Three humans. One crystal. And me, a bronze-scaled forest lizard, pressed against the cold dirt beneath a root hollow.
They know I'm here.
The woman with the crystal took a step forward. Her eyes were sharp, calculating. "It's not moving. Probably scared. Standard forest lizard behavior—freeze and hope we pass."
Good. Underestimate me.
I had faced predators before. The centipede. The snake. The brown lizard that had eaten my siblings. But humans were different. They had tools. Magic. Coordination. Fighting three of them at once without my own magical abilities was suicide.
But running wasn't an option either. That crystal would track me. They'd chase me down, pin me, kill me for my scales or my meat or whatever else humans valued.
Only one choice. Make them respect me. Make them hesitate.

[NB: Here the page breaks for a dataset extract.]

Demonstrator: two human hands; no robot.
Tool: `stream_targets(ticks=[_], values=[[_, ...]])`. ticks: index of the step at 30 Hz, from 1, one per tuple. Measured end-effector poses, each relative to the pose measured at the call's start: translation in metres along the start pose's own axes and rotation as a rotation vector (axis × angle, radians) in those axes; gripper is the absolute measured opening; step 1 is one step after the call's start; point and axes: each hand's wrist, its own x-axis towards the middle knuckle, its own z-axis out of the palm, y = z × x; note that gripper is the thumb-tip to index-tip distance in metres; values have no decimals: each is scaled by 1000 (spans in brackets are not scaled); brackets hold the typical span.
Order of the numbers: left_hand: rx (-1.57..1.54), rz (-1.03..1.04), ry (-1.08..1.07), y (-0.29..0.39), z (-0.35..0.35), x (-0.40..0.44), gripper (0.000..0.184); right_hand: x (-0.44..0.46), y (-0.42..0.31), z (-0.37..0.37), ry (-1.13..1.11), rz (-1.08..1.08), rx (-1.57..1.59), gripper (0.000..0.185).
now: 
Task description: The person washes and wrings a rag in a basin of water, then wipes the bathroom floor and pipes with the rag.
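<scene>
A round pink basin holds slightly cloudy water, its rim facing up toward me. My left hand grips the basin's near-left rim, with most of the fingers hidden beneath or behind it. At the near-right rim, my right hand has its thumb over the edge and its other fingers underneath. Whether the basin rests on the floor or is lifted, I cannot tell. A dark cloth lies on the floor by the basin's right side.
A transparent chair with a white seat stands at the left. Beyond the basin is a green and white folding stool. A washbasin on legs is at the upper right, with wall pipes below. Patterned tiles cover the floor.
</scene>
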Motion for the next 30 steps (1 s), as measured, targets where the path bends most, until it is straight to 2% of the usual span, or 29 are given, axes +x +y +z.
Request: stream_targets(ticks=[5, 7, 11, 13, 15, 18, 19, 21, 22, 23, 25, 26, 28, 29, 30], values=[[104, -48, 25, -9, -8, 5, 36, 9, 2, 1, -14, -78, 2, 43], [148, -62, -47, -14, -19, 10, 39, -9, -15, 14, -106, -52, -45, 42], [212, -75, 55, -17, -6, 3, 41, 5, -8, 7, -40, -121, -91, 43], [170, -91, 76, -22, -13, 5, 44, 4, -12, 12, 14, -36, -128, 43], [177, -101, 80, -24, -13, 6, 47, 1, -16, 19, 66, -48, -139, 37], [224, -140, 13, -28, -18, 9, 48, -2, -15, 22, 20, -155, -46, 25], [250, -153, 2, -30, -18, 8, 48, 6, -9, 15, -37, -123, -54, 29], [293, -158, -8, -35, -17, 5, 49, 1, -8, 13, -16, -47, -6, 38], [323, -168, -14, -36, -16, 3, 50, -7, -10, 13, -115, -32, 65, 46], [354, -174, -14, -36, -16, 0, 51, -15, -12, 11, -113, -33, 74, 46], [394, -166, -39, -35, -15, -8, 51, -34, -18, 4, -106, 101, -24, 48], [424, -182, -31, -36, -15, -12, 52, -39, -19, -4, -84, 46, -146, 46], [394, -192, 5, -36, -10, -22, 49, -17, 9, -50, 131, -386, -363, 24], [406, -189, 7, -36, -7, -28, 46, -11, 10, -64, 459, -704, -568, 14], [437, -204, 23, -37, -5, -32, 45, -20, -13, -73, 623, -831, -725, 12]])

I took a slow, silent breath and channeled mana into my legs.
The tall man with the scar—their archer—nocked an arrow and drew the string. "I'll flush it out. Cover the exits."
"No," the woman with the crystal said. "We observe first. The residual mana is unusual. I want to see—"
I didn't let her finish.
I exploded from the hollow.
My mana-infused legs launched me forward like a sprung trap. I didn't target the crystal-bearer—she was the leader, likely the most dangerous. Instead, I aimed for the third member of their party: a young man with a spear, standing slightly apart from the others. The weakest link.

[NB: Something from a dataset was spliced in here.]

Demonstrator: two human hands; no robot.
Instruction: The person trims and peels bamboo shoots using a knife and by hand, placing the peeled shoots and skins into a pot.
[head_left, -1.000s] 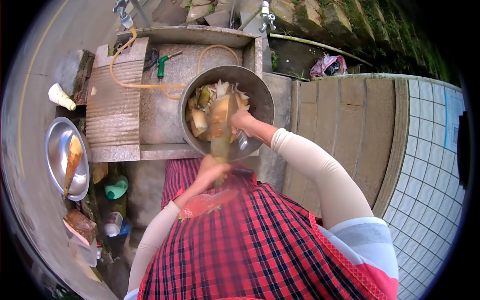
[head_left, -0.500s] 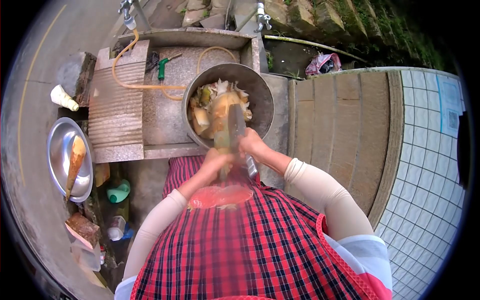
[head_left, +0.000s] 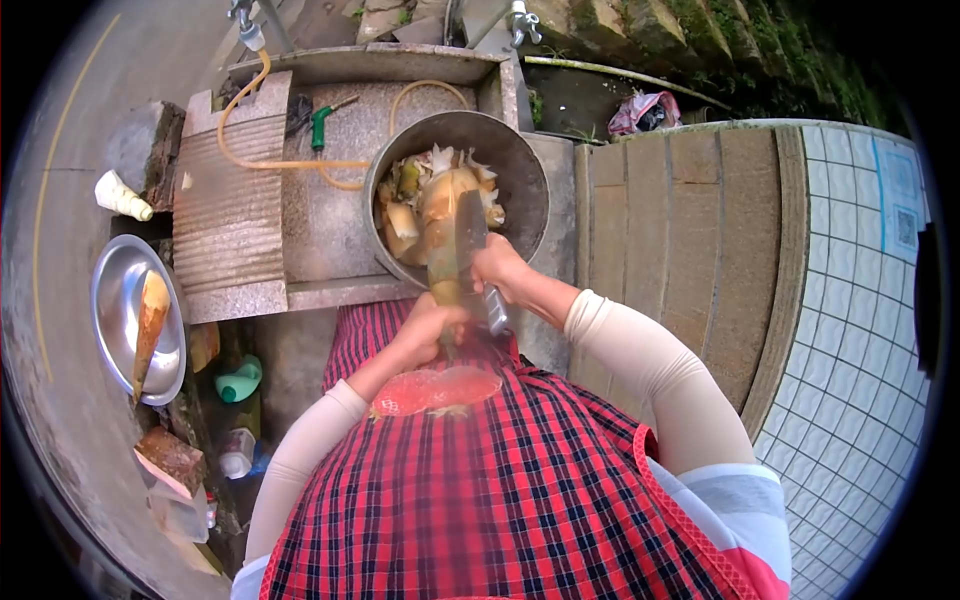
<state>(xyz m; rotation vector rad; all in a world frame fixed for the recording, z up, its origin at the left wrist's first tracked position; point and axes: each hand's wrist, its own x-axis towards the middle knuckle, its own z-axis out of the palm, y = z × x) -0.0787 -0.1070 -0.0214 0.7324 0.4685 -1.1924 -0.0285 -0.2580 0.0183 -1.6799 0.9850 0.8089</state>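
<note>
My left hand (head_left: 430, 328) is wrapped round the near, greenish end of a bamboo shoot (head_left: 443, 235), which points away from me over the rim of a deep grey metal pot (head_left: 523, 185). In my right hand (head_left: 500, 270) is a kitchen knife (head_left: 470, 225) with a broad blade. The blade lies along the right side of the shoot, its tip pointing away from me. Inside the pot, pale pieces and husks (head_left: 403, 222) lie beneath the shoot. The exact contact between blade and shoot is hard to make out.
On the left, a metal basin (head_left: 108, 325) holds another bamboo shoot (head_left: 152, 320); a peeled white shoot (head_left: 122, 195) lies above it. Behind the pot is a stone sink (head_left: 340, 235) with a ridged washboard (head_left: 230, 220), a hose (head_left: 300, 165) and a green-handled tool (head_left: 319, 130).
My right hand and the knife have shifted slightly up and left, nearer the shoot. My left hand keeps its hold at nearly the same place. The camera view has shifted a little.
</note>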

He saw me coming. His eyes widened. He raised his spear.
Too slow.
I twisted mid-air, avoiding the thrust by a hair's breadth, and slashed my mana-charged claws across his forearm. Clawed Strike amplified. Leather armor split. Skin tore. Blood sprayed.
He screamed and dropped the spear, clutching his arm.

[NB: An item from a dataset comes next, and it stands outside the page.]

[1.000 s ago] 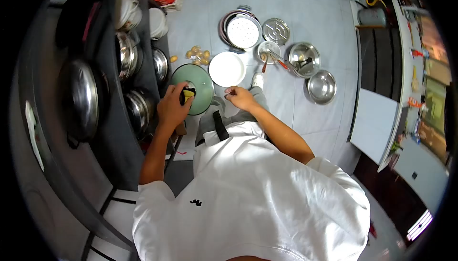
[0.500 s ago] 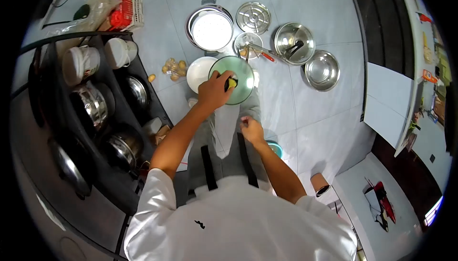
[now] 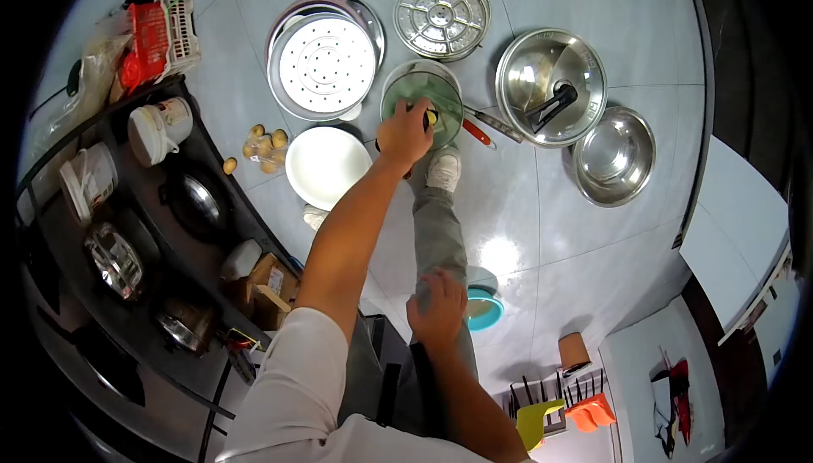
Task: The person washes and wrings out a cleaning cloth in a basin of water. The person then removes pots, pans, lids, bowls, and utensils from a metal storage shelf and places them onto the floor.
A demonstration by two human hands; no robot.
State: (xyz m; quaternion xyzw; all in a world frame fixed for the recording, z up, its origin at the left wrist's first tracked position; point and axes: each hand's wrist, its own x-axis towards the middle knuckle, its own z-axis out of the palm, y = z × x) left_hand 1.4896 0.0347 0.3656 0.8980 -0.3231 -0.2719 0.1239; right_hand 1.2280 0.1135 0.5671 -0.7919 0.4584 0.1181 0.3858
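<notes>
In the head view, my left hand (image 3: 405, 135) is closed round the dark knob, with some yellow on it, of a greenish glass lid (image 3: 434, 86). The lid is held over the floor just below a round steamer rack (image 3: 441, 14); a round item beneath it is partly hidden, so I cannot tell whether they touch. A long grey handle (image 3: 494, 124) and a red handle (image 3: 477, 131) stick out to the right of the lid. My right hand (image 3: 437, 306) rests on my bent leg, fingers loosely apart, holding nothing. A white bowl (image 3: 329, 167) sits left of my left hand.
A pot with a perforated steamer tray (image 3: 326, 65) stands upper left. Right are a lidded pan (image 3: 550, 82) and a steel bowl (image 3: 615, 158). Bagged potatoes (image 3: 267, 150) lie near the dark shelf (image 3: 229, 201). A turquoise basin (image 3: 484, 311) is beside my leg.
My left hand has carried the glass lid forward, away from my body. My right hand has come down onto my leg. The view has moved closer to the cookware.
</notes>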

"Larren!" the archer shouted.
"Don't kill it!" the crystal-bearer snapped. "Capture—"
The archer fired anyway.
The arrow whistled toward my chest. I watched its trajectory—something no beast should do—and dodged. Not a random flinch. A calculated shift of my body, twisting sideways as the arrow passed within a scale's width of my ribs. It embedded itself in the root behind me.
The archer's jaw dropped. "Did you see that?"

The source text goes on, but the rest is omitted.